Thursday, February 25, 2010

Is it Friday Yet?

Well we made it to and from the Marriage meeting yesterday. That was the craziest drive I have ever elected to do. It was only snowing a bit here in Royal Oak, but boy did it pick up as we got closer to Lansing. When we hit Williamston we got lucky and rode behind a plow truck all the way to Lansing (about 15 miles). It was a good thing because I couldn't see more than 20 yards in front of me! The way back was a better drive, but still only were able to go about 60 mph. Our usual 1 hr 15 min ride turned into 2.

Our session went well though! I feel like we are at such a great place in our relationship right now. I'm excited to get married and I realize why I want to get married now. It's so much more than just a ring on our finger and having the title.
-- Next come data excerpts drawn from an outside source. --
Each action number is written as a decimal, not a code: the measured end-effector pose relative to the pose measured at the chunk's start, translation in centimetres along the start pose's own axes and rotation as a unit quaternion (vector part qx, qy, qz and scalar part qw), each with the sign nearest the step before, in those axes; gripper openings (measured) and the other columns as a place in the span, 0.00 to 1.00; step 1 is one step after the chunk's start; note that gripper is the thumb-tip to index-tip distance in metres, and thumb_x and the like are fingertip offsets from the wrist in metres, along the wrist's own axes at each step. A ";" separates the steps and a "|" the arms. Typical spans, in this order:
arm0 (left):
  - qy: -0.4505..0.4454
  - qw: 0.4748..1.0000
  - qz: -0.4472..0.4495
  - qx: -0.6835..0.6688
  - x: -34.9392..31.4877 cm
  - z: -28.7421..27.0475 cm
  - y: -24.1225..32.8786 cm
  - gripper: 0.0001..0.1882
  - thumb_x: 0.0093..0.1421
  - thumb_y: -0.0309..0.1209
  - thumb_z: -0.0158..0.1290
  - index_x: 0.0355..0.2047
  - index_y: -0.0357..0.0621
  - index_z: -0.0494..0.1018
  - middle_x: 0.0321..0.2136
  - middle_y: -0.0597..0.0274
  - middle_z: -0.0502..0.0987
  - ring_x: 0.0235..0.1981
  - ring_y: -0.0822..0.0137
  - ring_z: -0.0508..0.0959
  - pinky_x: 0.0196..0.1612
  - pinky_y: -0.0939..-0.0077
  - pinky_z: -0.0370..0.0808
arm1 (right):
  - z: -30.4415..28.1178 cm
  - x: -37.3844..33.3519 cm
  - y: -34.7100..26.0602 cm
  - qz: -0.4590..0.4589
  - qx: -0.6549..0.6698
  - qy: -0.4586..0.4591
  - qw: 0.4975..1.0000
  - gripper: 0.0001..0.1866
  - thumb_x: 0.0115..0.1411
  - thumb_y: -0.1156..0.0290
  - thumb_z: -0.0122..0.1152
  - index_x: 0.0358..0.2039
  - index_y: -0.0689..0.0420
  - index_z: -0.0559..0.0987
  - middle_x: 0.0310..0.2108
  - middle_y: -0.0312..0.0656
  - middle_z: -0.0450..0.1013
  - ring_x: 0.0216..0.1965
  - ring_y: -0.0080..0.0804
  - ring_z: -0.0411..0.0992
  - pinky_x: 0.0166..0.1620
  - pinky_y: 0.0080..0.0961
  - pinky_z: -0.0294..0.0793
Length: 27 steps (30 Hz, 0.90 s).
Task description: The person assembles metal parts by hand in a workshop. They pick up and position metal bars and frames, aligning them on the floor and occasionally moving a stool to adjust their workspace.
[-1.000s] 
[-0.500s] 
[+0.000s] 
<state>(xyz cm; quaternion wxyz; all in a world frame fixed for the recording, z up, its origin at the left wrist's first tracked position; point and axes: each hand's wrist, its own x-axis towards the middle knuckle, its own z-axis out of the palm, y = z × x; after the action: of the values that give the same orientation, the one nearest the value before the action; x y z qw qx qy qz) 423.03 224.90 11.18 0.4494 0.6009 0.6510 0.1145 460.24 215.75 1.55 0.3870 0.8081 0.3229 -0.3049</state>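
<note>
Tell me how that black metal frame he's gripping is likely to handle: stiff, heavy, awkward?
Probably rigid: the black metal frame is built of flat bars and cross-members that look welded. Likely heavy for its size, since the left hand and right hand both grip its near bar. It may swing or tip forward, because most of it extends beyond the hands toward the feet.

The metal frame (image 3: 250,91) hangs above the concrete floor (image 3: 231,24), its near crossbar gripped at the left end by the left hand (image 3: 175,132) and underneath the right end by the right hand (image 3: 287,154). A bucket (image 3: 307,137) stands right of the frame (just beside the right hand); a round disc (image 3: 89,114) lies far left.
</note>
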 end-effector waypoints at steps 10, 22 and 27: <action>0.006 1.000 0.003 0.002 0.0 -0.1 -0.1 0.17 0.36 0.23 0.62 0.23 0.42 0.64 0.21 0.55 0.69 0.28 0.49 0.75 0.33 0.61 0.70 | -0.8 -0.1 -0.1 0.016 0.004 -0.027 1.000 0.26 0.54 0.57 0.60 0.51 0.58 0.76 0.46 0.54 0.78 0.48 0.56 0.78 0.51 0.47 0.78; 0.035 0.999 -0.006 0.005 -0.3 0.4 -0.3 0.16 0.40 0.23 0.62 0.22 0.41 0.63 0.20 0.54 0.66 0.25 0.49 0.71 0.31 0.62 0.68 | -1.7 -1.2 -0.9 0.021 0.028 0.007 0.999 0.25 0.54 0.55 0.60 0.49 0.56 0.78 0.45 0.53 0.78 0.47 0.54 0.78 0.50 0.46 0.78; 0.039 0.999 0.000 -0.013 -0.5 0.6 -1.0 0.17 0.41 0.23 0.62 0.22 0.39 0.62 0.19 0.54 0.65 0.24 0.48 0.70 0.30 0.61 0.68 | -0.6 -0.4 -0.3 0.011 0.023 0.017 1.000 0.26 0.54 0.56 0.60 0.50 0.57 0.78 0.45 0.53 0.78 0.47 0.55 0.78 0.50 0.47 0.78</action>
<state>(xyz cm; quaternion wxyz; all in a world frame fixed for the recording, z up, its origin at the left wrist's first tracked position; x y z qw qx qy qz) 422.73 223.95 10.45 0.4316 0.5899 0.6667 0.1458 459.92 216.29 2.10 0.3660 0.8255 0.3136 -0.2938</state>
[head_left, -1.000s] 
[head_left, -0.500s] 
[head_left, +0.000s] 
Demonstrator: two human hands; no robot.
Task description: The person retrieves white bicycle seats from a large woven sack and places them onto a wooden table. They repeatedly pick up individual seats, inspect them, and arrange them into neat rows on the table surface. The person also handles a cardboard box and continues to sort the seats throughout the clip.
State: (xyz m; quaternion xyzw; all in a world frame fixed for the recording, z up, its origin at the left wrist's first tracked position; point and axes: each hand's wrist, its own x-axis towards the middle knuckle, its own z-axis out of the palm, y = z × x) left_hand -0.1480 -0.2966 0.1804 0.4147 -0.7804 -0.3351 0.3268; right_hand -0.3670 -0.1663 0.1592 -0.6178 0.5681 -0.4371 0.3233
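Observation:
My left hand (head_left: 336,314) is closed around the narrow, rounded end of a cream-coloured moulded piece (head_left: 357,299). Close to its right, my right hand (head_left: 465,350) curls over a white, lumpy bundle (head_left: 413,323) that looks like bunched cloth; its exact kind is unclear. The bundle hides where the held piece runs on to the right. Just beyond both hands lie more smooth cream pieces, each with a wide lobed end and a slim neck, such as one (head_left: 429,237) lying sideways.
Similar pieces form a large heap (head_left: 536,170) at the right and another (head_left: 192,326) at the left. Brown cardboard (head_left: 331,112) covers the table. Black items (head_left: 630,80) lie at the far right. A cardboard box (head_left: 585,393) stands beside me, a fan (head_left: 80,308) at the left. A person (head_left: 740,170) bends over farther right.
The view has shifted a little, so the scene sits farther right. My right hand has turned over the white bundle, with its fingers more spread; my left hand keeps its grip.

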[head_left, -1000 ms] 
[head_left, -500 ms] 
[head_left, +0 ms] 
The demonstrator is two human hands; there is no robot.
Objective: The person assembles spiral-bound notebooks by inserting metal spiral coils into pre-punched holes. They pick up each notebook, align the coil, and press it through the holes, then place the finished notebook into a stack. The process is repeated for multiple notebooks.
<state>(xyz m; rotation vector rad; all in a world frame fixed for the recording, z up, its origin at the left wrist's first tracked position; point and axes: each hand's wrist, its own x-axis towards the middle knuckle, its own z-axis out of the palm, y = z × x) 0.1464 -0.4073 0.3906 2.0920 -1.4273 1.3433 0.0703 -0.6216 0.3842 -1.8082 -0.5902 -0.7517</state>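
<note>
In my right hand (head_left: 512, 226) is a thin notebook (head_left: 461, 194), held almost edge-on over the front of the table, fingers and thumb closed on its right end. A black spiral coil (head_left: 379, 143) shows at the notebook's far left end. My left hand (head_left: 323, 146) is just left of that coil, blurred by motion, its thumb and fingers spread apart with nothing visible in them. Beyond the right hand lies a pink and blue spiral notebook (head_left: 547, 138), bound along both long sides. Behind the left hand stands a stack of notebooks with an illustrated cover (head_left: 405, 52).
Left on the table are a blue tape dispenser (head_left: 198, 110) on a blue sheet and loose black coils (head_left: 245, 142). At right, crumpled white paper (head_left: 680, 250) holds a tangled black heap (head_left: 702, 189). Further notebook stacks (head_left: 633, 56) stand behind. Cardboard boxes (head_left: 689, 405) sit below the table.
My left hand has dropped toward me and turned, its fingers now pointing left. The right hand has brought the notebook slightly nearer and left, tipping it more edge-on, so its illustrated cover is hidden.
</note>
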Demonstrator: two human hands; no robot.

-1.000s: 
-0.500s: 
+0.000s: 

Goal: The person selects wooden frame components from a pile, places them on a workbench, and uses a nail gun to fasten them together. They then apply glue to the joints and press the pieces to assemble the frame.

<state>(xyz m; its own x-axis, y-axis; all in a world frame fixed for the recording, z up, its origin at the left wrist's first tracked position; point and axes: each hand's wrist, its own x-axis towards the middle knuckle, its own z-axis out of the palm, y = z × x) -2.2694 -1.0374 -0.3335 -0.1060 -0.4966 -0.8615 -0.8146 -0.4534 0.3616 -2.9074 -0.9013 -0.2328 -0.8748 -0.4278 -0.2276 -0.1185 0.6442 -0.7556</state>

It's unfortunate that the wedding industry and turned it into so much glitz and glam, I think the last thing people think about is the ceremony and what it means to them.

Hate to be a complainer, but i've been interrupted by my phone now 4 times while trying to write this. My job is probably the most stressful thing right now. I'm seriously considering looking for a new job. Okay, maybe not super seriously but the thought has crossed my mind more than once now..... That's a whole other issue. I'll have to write more later. Hopefully the day pics up and shows me the bright side of things. :)

Wednesday, February 24, 2010

Today will be a better day

I'm determined to have a better day than yesterday. It seems that I am on an emotional rollercoaster and I can never quite tell when the highs and lows are going to come. Yesterday was a low....

Today my Fiance and I have our 2nd pre-marital meeting in Lansing. The drive is annoying on a weeknight but I really do enjoy the time in the meeting and usually after. We are best friends and I think the meetings just make me remember why we are such great best friends. This week we are discussing all the relationship big ones - Money, God, Sex, Children ect. Some things I already know what he will say, but others i'm sure will suprise me. :)

Tuesday, February 23, 2010

Recently in my life

This month has been full or twists and turmoils for my family. I have a younger brother who at the time was living with his girlfriend in Charlotte, MI. One night she called the police and accused my brother of Domestic Violence. He had apparently bit her and choked her. He was arrested, spent the night in jail and now is facing some very serious charges. While I in no way condone his actions, I am appalled at the events that follow.

In the state of MI, as the accuser you can no long decide "to press charges or not press charges" when you make a domestic violence crime it now is put completely in the hands of the State. There is an automatic PPO or restraining order against the accused until the issue is resolved in court. So my brother had moved home with my mom for about a week and a half. One weekend while I was at home I stumpled upon some text messages that proved my brother had been violating his PPO and seeing and even spending the night with his girlfriend. I can honestly say that I never felt more hatred toward a person in my life. She appalls me. I find it dispicable that you would call the police to have some arrested and then later want them back? Like I said earlier, my brother made some huge mistakes that should not go unpunished, but this girl just complicated everything that much more.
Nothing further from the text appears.